Denison, however, had spent the entire postseason building a defensive identity built on physicality, rebounding and disciplined rotations. That formula reached its peak on the biggest stage. The Big Red held Scranton to just 41 points, its lowest scoring output of the season and fewest points in more than a decade, while limiting the Royals to just 20.3 percent shooting from the field.
According to the NCAA’s own historical archives, Division III champions often separate themselves with depth and defensive consistency, not sheer offensive firepower. Denison’s performance in Salem was a textbook example: the Big Red didn’t try to outrun Scranton. They suffocated them.
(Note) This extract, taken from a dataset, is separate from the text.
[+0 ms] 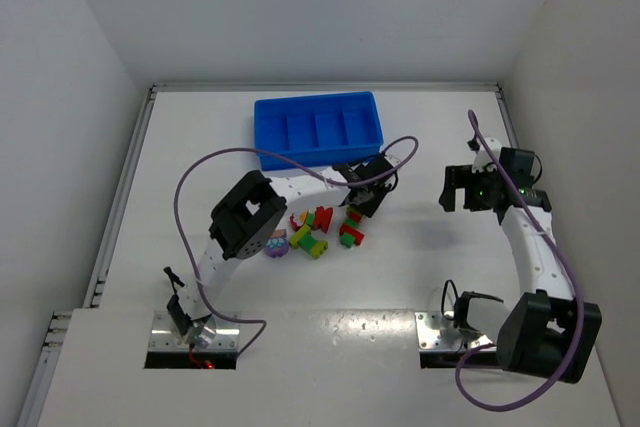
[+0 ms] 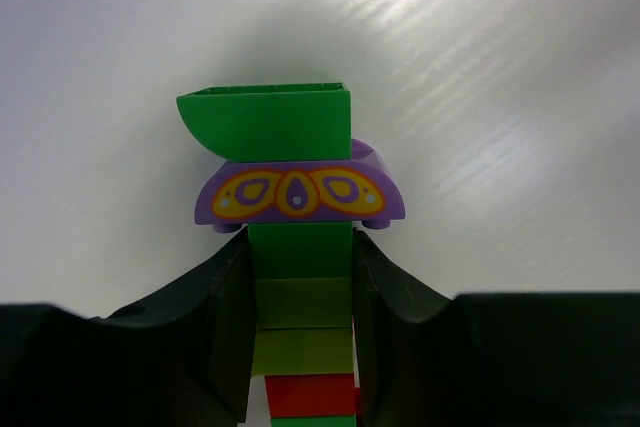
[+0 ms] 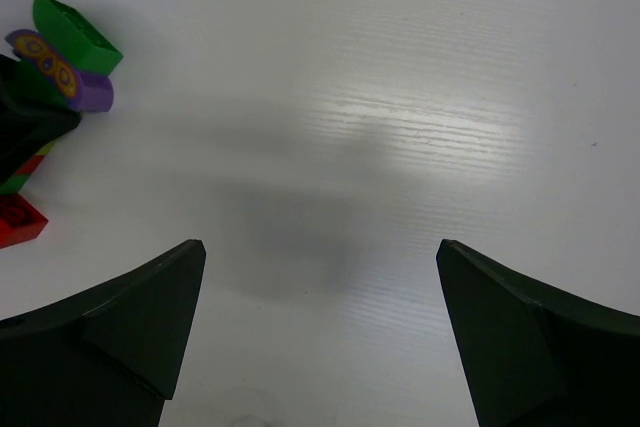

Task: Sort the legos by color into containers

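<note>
**Grip state.** The left claw (image 2: pixel 303 292) is pressed together on a stack (image 2: pixel 301 252) of joined bricks, one finger on each flat side face. The right claw (image 3: pixel 320 244) is spread wide over bare counter (image 3: pixel 420 67), holding nothing.

**Location.** The stack sits in the left claw at mid-counter, just in front of the tray (image 1: pixel 290 154) and beside the loose bricks (image 1: pixel 315 232). Whether it is clear of the surface cannot be told. All four tray compartments look empty.

**Appearance.** From the tip back toward the wrist the stack reads:
- green cap (image 2: pixel 270 122), curved on one side
- purple piece (image 2: pixel 298 193), rounded, with a yellow-and-orange butterfly print, wider than the rest
- green brick, between the fingers
- yellow-green brick (image 2: pixel 303 332)
- red brick (image 2: pixel 310 394)

**Handling.** The stack is probably light, rigid and smooth-sided.
- Hold it on parallel flat faces, as here. The curved cap and the rounded purple piece offer poor seating.
- The joints are likely press-fit only. A long stack held near one end may bend or snap apart at a joint under side load.
- The stack mixes four colours, so it likely needs separating before it suits any one compartment.
</note>
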`<state>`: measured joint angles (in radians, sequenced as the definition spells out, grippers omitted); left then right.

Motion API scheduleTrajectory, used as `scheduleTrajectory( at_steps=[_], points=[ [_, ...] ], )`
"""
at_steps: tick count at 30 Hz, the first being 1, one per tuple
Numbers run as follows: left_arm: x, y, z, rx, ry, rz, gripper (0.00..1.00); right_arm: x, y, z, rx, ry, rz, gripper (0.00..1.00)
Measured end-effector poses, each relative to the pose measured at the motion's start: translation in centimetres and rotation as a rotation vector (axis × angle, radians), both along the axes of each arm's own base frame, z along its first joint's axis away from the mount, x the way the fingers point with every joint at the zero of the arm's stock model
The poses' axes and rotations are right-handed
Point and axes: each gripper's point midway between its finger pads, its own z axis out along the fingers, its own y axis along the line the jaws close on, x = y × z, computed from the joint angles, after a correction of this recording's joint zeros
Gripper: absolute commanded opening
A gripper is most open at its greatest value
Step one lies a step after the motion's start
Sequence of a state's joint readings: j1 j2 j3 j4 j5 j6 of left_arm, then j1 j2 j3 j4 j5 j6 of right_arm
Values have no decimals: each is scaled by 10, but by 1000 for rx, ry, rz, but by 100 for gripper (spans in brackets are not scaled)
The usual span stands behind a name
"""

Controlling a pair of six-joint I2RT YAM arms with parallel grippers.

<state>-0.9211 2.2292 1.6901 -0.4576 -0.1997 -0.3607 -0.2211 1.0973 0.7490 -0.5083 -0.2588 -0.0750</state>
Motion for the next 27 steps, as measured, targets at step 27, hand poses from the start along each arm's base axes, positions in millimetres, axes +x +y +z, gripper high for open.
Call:
scheduleTrajectory(
  at_steps=[27],
  points=[
    [-73,26,81,-176,-102,-487,0,8,120,-4,690,279,284,81]
  ],
)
The final began as a grinding, low-scoring contest. Denison edged ahead 11–10 after one quarter, using its size and rebounding to wall off Scranton’s driving lanes. In the second quarter, the Big Red’s defensive intensity climbed even higher. They held Scranton to just one point over the entire 10-minute period.
Despite their own cold shooting, Denison took a 19–11 lead into halftime by relentlessly controlling the paint and limiting second-chance opportunities. The offensive rhythm was far from smooth, but the Big Red dictated the game’s terms.
Scranton finally found life in the third quarter, erupting for 23 points and briefly resembling the high-powered team that had rolled through the season. Denison’s lead evaporated as the Royals surged ahead 34–33 going into the fourth, setting the stage for a tense finish between two teams that had dominated their respective regions all year.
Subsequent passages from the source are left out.